─── PROVIDED INFORMATION

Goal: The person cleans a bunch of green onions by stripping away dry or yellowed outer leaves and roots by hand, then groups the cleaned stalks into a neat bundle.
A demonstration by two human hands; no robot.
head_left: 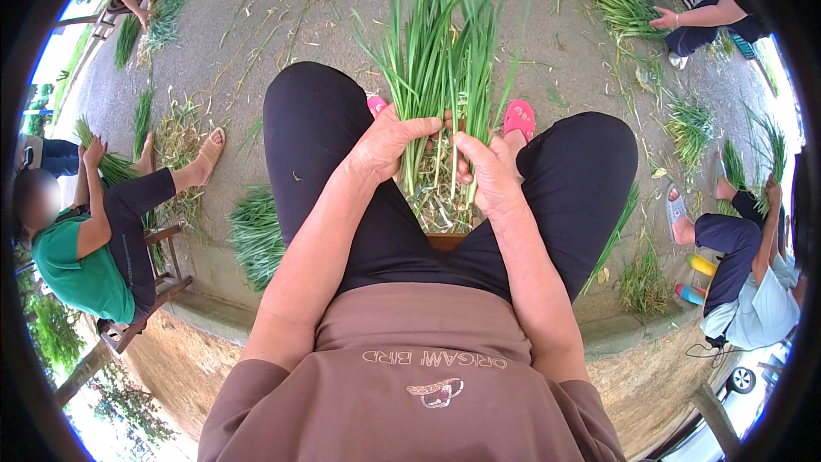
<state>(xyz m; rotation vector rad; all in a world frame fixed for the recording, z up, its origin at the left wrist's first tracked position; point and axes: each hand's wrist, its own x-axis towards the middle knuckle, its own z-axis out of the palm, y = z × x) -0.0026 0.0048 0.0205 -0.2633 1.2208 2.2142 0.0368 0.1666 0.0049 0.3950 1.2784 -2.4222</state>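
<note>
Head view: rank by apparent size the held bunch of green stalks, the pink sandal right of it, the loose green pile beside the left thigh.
1. Held bunch of long green stalks, gripped by the left hand and right hand.
2. Loose green pile on the ground; part may be hidden by the thigh.
3. Pink sandal.
The fisheye view distorts real sizes.

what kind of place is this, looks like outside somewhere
Probably an outdoor paved yard used for sorting harvested greens. The left hand and right hand grip a bunch of long green stalks, similar bundles lie on the grey pavement, and other seated people handle theirs.
</note>
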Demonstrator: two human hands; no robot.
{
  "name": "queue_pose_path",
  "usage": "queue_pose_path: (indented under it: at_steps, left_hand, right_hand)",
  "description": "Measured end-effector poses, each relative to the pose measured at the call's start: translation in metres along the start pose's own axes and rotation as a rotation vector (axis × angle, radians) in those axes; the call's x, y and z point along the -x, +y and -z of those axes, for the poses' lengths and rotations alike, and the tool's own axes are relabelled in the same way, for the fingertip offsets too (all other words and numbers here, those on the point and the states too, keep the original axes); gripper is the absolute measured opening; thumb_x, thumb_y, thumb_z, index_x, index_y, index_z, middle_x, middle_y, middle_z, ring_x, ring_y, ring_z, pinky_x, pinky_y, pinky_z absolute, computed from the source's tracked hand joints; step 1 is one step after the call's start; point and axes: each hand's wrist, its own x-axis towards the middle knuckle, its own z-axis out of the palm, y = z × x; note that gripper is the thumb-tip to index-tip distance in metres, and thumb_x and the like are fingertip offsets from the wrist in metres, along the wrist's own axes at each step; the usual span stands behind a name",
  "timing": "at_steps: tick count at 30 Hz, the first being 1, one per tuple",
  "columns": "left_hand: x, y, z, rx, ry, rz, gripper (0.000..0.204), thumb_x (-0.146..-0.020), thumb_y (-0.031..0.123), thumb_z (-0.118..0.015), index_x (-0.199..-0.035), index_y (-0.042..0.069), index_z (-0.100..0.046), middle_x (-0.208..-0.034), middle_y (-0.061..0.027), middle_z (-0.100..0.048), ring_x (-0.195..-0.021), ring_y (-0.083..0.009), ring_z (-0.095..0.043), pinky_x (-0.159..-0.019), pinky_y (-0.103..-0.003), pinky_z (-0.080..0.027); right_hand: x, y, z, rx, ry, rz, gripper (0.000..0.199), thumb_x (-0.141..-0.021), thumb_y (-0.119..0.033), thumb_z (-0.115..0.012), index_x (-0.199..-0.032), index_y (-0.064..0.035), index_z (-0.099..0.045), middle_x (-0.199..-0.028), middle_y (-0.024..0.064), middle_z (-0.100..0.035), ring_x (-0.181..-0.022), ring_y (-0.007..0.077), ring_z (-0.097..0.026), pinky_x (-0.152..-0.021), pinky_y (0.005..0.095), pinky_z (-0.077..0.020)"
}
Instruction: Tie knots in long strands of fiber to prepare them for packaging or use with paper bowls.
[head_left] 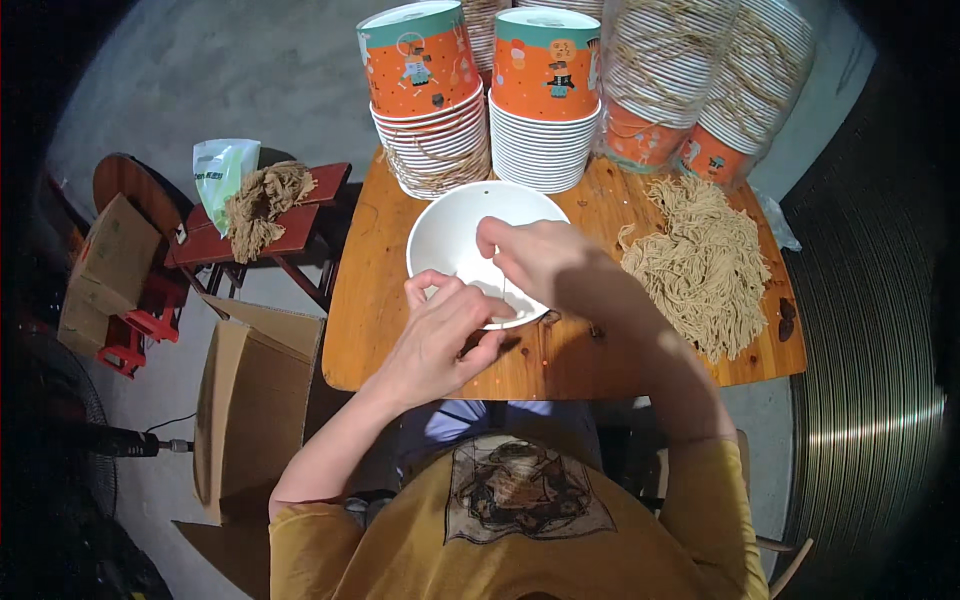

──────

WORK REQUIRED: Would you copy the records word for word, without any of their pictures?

EXERCISE RESULT:
Goal: The person cleans a bunch of green onions by stripping away dry or yellowed outer leaves and roots by hand, then groups the cleaned stalks into a neat bundle.
A demonstration by two human hands; no robot.
head_left: 
<state>(xyz m; rotation vector rad; all in a world frame fixed for the recording, z up, its origin at the left wrist's first tracked position; point and axes: each hand's wrist, its own x-axis towards the middle knuckle, its own z-axis out of the palm, y = z × x) -0.0026 0.0048 0.0205 -0.2633 1.2208 2.2142 0.0368 0.1666 0.0049 0.3950 1.2784 -2.4222</state>
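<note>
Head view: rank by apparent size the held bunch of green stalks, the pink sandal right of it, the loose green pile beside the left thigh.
1. Held bunch of long green stalks, gripped by the left hand and right hand.
2. Loose green pile on the ground; part may be hidden by the thigh.
3. Pink sandal.
The fisheye view distorts real sizes.

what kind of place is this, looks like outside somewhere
Probably an outdoor paved yard used for sorting harvested greens. The left hand and right hand grip a bunch of long green stalks, similar bundles lie on the grey pavement, and other seated people handle theirs.
</note>
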Demonstrator: two human hands; no robot.
{
  "name": "queue_pose_path",
  "usage": "queue_pose_path: (indented under it: at_steps, left_hand, right_hand)",
  "description": "Measured end-effector poses, each relative to the pose measured at the call's start: translation in metres along the start pose's own axes and rotation as a rotation vector (axis × angle, radians) in those axes; the call's x, y and z point along the -x, +y and -z of those axes, for the poses' lengths and rotations alike, and the tool's own axes are relabelled in the same way, for the fingertip offsets too (all other words and numbers here, those on the point and the states too, keep the original axes); gripper is the absolute measured opening; thumb_x, thumb_y, thumb_z, index_x, index_y, index_z, middle_x, middle_y, middle_z, ring_x, ring_y, ring_z, pinky_x, pinky_y, pinky_z absolute, computed from the source's tracked hand joints; step 1 is one step after the call's start; point and axes: each hand's wrist, its own x-axis towards the middle knuckle, its own z-axis out of the palm, y = z × x; note that gripper is the thumb-tip to index-tip distance in metres, and thumb_x and the like are fingertip offsets from the wrist in metres, along the wrist's own axes at each step; the usual span stands behind a name",
  "timing": "at_steps: tick count at 30 Hz, the first being 1, one per tuple",
  "columns": "left_hand: x, y, z, rx, ry, rz, gripper (0.000..0.204), thumb_x (-0.146..-0.020), thumb_y (-0.031..0.123), thumb_z (-0.118..0.015), index_x (-0.199..-0.035), index_y (-0.042..0.069), index_z (-0.100..0.046), middle_x (-0.208..-0.034), middle_y (-0.061..0.027), middle_z (-0.100..0.048), ring_x (-0.195..-0.021), ring_y (-0.083..0.009), ring_z (-0.095..0.043), pinky_x (-0.159..-0.019), pinky_y (-0.103..-0.003), pinky_z (-0.080..0.027); right_hand: x, y, z, rx, ry, rz, gripper (0.000..0.199), thumb_x (-0.141..-0.021), thumb_y (-0.119..0.033), thumb_z (-0.115..0.012), index_x (-0.199..-0.032), index_y (-0.064..0.035), index_z (-0.099..0.045), middle_x (-0.199..-0.028), middle_y (-0.024..0.064), middle_z (-0.100..0.035), ring_x (-0.181..-0.022), ring_y (-0.007..0.077), ring_z (-0.097..0.026), pinky_x (-0.152..-0.021), pinky_y (0.005..0.095), pinky_z (-0.077..0.020)"
}
Instruction: Tie knots in long strands of fiber to prepare them for packaging or use with paper bowls.
[head_left] 

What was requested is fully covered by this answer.